- WHAT THE TASK REQUIRES
Which lines in the records below contain the word "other"? Copy each one out.

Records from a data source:
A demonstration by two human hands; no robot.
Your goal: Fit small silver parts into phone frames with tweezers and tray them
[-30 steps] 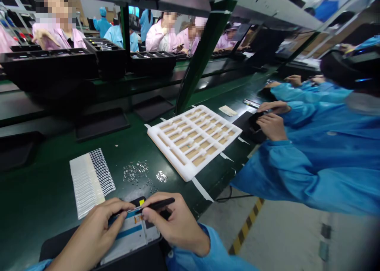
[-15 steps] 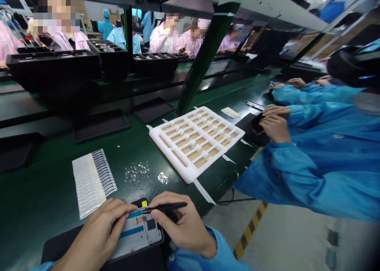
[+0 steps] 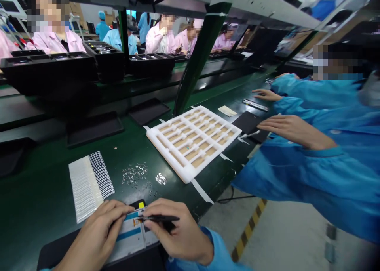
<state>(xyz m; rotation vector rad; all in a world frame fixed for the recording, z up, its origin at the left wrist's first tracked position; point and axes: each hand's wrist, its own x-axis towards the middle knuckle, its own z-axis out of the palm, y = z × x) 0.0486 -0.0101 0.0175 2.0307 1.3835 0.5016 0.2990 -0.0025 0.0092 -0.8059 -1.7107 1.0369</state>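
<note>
A silver phone housing point(image 3: 130, 245) with blue strips lies on a black pad point(image 3: 59, 245) at the bottom of the view. My left hand point(image 3: 99, 231) grips its left side, fingertips on the upper edge. Between the fingers and thumb of my right hand point(image 3: 178, 231) is a pair of black tweezers point(image 3: 163, 218). The tweezer tips are at a small orange flex cable point(image 3: 136, 222) on the housing; whether they pinch it I cannot tell. A yellow tab point(image 3: 141, 205) shows just above the housing.
Small metal pieces point(image 3: 135, 174) lie scattered beyond my hands, beside a sheet of strips point(image 3: 89, 187). A white foam tray point(image 3: 187, 176) is taped down further right. Black trays point(image 3: 95, 128) sit behind. A co-worker's hand point(image 3: 297, 130) is at the right, near a black mat point(image 3: 247, 124).
My right hand has moved slightly left, bringing the tweezer tips down to the orange flex cable. The co-worker's hands have moved apart. The whole view has shifted a little.
</note>
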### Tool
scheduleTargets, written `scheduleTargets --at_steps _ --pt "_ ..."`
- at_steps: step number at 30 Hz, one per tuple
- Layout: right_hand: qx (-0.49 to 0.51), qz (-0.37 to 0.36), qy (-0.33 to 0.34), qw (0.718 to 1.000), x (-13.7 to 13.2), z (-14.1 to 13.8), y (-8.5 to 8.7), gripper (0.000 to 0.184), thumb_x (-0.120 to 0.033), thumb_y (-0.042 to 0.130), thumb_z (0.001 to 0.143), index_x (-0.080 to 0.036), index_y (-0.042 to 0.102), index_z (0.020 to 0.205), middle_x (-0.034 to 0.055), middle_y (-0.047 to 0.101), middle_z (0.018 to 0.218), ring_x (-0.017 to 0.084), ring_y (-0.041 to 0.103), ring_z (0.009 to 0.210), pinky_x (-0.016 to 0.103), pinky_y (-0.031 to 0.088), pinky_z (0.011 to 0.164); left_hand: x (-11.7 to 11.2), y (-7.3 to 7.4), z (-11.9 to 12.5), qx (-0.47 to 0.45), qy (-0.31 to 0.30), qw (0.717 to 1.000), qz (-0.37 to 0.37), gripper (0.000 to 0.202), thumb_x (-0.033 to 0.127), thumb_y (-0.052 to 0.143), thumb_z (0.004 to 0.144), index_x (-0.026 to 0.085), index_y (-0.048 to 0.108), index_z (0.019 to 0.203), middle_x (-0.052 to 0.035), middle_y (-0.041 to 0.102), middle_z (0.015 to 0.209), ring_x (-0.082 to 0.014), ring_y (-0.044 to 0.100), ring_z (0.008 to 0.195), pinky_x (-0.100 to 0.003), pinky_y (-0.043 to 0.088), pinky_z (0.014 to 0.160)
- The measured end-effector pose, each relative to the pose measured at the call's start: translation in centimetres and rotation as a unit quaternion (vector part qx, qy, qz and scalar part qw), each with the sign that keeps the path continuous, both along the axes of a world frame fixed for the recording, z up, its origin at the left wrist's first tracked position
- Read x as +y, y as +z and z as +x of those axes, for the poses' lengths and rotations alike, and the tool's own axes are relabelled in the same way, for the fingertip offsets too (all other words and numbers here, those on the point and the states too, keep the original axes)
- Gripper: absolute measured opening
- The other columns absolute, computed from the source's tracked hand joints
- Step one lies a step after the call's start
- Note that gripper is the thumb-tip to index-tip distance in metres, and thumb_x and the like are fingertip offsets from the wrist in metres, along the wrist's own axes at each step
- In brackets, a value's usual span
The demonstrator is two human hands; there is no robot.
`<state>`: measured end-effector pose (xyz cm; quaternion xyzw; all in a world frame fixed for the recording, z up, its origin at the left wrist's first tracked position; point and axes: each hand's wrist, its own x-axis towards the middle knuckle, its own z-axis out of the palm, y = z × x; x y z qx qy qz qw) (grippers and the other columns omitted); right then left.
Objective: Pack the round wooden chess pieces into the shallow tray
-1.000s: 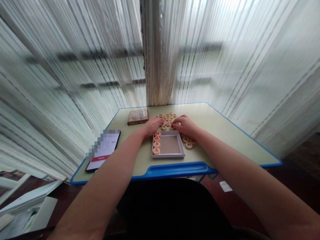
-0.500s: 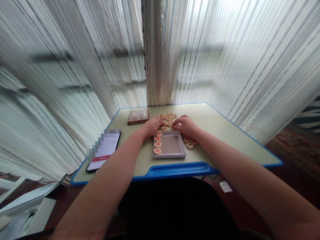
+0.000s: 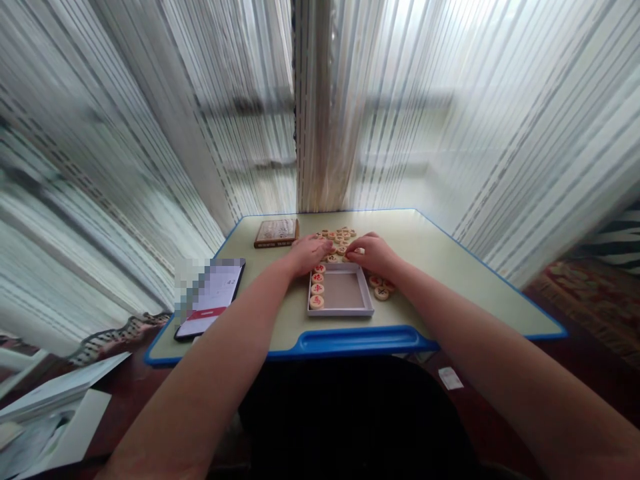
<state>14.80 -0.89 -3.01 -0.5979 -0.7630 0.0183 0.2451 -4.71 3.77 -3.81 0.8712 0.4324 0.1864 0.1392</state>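
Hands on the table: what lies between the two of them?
In the head view, a few round wooden game pieces lie between the left hand and right hand.

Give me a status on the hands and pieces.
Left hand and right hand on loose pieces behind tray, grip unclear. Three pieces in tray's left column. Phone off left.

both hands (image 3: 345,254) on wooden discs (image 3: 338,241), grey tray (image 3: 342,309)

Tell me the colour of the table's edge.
Blue table edge, clearest in the head view.
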Motion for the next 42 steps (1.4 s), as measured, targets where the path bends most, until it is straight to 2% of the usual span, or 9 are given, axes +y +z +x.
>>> scheduleTargets --at_steps 6,12,16,21,24,27,31,37,42 --pt "0.012 -0.005 -0.007 1.0 0.2 0.1 0.1 0.013 -0.025 0.066 0.074 -0.023 0.075 0.083 0.0043 0.072 0.083 0.022 0.055 0.095 0.033 0.044 0.088 0.3 -0.4 -0.1 -0.013 -0.014 1.0 -0.006 0.054 0.048 0.023 0.093 0.024 0.067 0.11 -0.0012 0.059 0.129 -0.0236 0.035 0.134 -0.04 0.022 0.113" --pt "0.031 -0.006 -0.008 0.999 -0.2 0.4 0.0 0.015 -0.023 0.065 0.074 -0.021 0.075 0.085 0.0053 0.072 0.084 0.023 0.055 0.097 0.034 0.044 0.089 0.7 -0.2 -0.3 -0.02 -0.064 0.997 0.042 0.049 0.038 0.025 0.093 0.015 0.069 0.098 -0.0084 0.067 0.112 -0.0183 0.055 0.113 -0.033 0.031 0.109" --pt "0.05 -0.002 0.006 0.999 0.0 0.1 0.7 0.022 -0.016 0.057 0.078 -0.022 0.074 0.09 0.0028 0.072 0.09 0.02 0.058 0.095 0.032 0.044 0.089 0.3 0.3 -0.4 -0.044 -0.026 0.997 0.052 0.041 0.036 0.033 0.09 0.017 0.069 0.088 -0.0086 0.068 0.108 -0.0201 0.058 0.106 -0.034 0.041 0.1" --pt "-0.068 -0.032 0.1 0.992 1.5 -1.6 2.0 0.028 -0.016 0.056 0.079 -0.021 0.071 0.102 0.0067 0.07 0.107 0.021 0.06 0.101 0.034 0.039 0.097 0.4 0.7 -0.7 -0.079 0.036 0.994 0.071 0.035 0.015 0.038 0.079 0.014 0.069 0.095 -0.0085 0.068 0.11 -0.0178 0.059 0.104 -0.03 0.043 0.098" --pt "-0.097 -0.03 0.144 0.984 2.4 -2.5 1.7 0.029 -0.018 0.052 0.084 -0.021 0.069 0.107 0.0065 0.069 0.111 0.02 0.059 0.105 0.035 0.035 0.1 0.5 0.7 -0.9 -0.106 0.05 0.992 0.041 0.043 0.007 0.037 0.069 0.017 0.07 0.095 -0.0038 0.072 0.095 -0.0149 0.063 0.09 -0.027 0.048 0.088" --pt "-0.094 -0.04 0.165 0.981 2.7 -2.5 1.2 0.029 -0.017 0.048 0.085 -0.023 0.07 0.103 0.0037 0.068 0.114 0.02 0.057 0.107 0.035 0.034 0.099 0.3 0.7 -1.1 -0.11 0.066 0.992 0.006 0.041 0.009 0.038 0.066 0.017 0.071 0.088 -0.0011 0.071 0.074 -0.0147 0.063 0.073 -0.026 0.05 0.075" --pt "-0.088 -0.052 0.166 0.981 2.4 -1.3 1.1 0.029 -0.02 0.046 0.086 -0.024 0.073 0.094 0.0018 0.071 0.108 0.02 0.057 0.104 0.036 0.033 0.099 0.0 0.5 -1.1 -0.088 0.096 0.991 -0.004 0.033 0.013 0.04 0.065 0.018 0.071 0.076 -0.0008 0.066 0.059 -0.0167 0.061 0.066 -0.027 0.049 0.072" --pt "-0.101 -0.043 0.132 0.985 2.0 -0.2 1.1 0.03 -0.037 0.047 0.089 -0.027 0.072 0.102 0.0012 0.066 0.118 0.023 0.052 0.109 0.038 0.032 0.095 -0.1 0.2 -1.2 -0.131 0.089 0.987 -0.017 0.034 0.017 0.036 0.066 0.017 0.07 0.073 -0.0013 0.068 0.063 -0.0165 0.061 0.067 -0.027 0.047 0.07" --pt "-0.119 -0.051 0.134 0.983 2.1 -0.9 1.1 0.034 -0.033 0.043 0.09 -0.031 0.065 0.116 -0.0017 0.06 0.128 0.026 0.048 0.111 0.04 0.032 0.094 -0.2 0.1 -1.2 -0.178 0.078 0.979 -0.068 0.037 0.019 0.037 0.064 0.017 0.072 0.076 -0.0002 0.067 0.058 -0.0142 0.057 0.057 -0.026 0.047 0.062"
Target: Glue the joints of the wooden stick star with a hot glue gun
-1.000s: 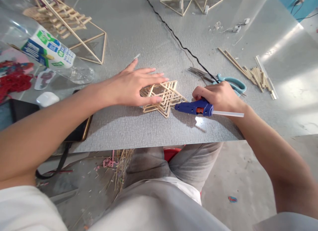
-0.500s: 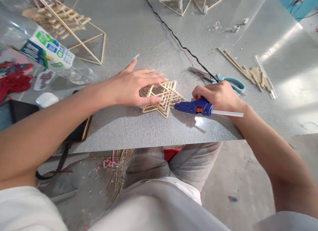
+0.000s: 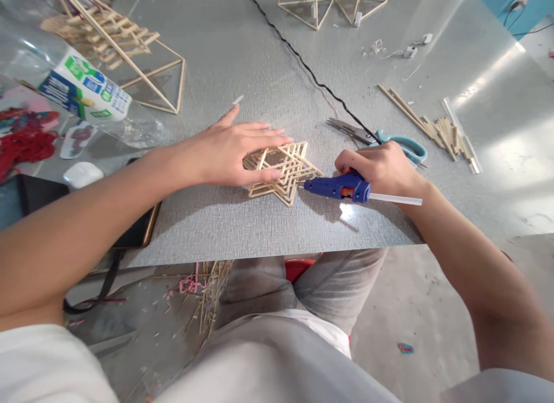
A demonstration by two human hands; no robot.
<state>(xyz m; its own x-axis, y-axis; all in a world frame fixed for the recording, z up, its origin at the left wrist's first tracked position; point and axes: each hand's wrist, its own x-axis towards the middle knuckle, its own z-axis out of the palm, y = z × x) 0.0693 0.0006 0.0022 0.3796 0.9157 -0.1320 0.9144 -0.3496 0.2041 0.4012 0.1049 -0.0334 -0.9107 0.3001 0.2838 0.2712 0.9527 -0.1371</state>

- WRITTEN REPLY
- Read x as +y, y as +z and z as +x of those axes, for the poses' lengths and rotations alike, and the tool's own axes are relabelled in the same way, for the fingertip offsets too (all other words and numbers here, those on the point and the states too, keep the original axes)
- The other columns absolute, computed from the source's tracked hand joints
`<state>`: measured end-effector pose (xyz cm; quaternion xyzw; all in a world frame fixed for the recording, z up, its origin at the left wrist's first tracked position; point and axes: each hand's wrist, its own x-axis towards the middle knuckle, its own z-axis out of the palm, y = z × x; x y z qx qy qz qw) (grippers and the other columns omitted); right then left.

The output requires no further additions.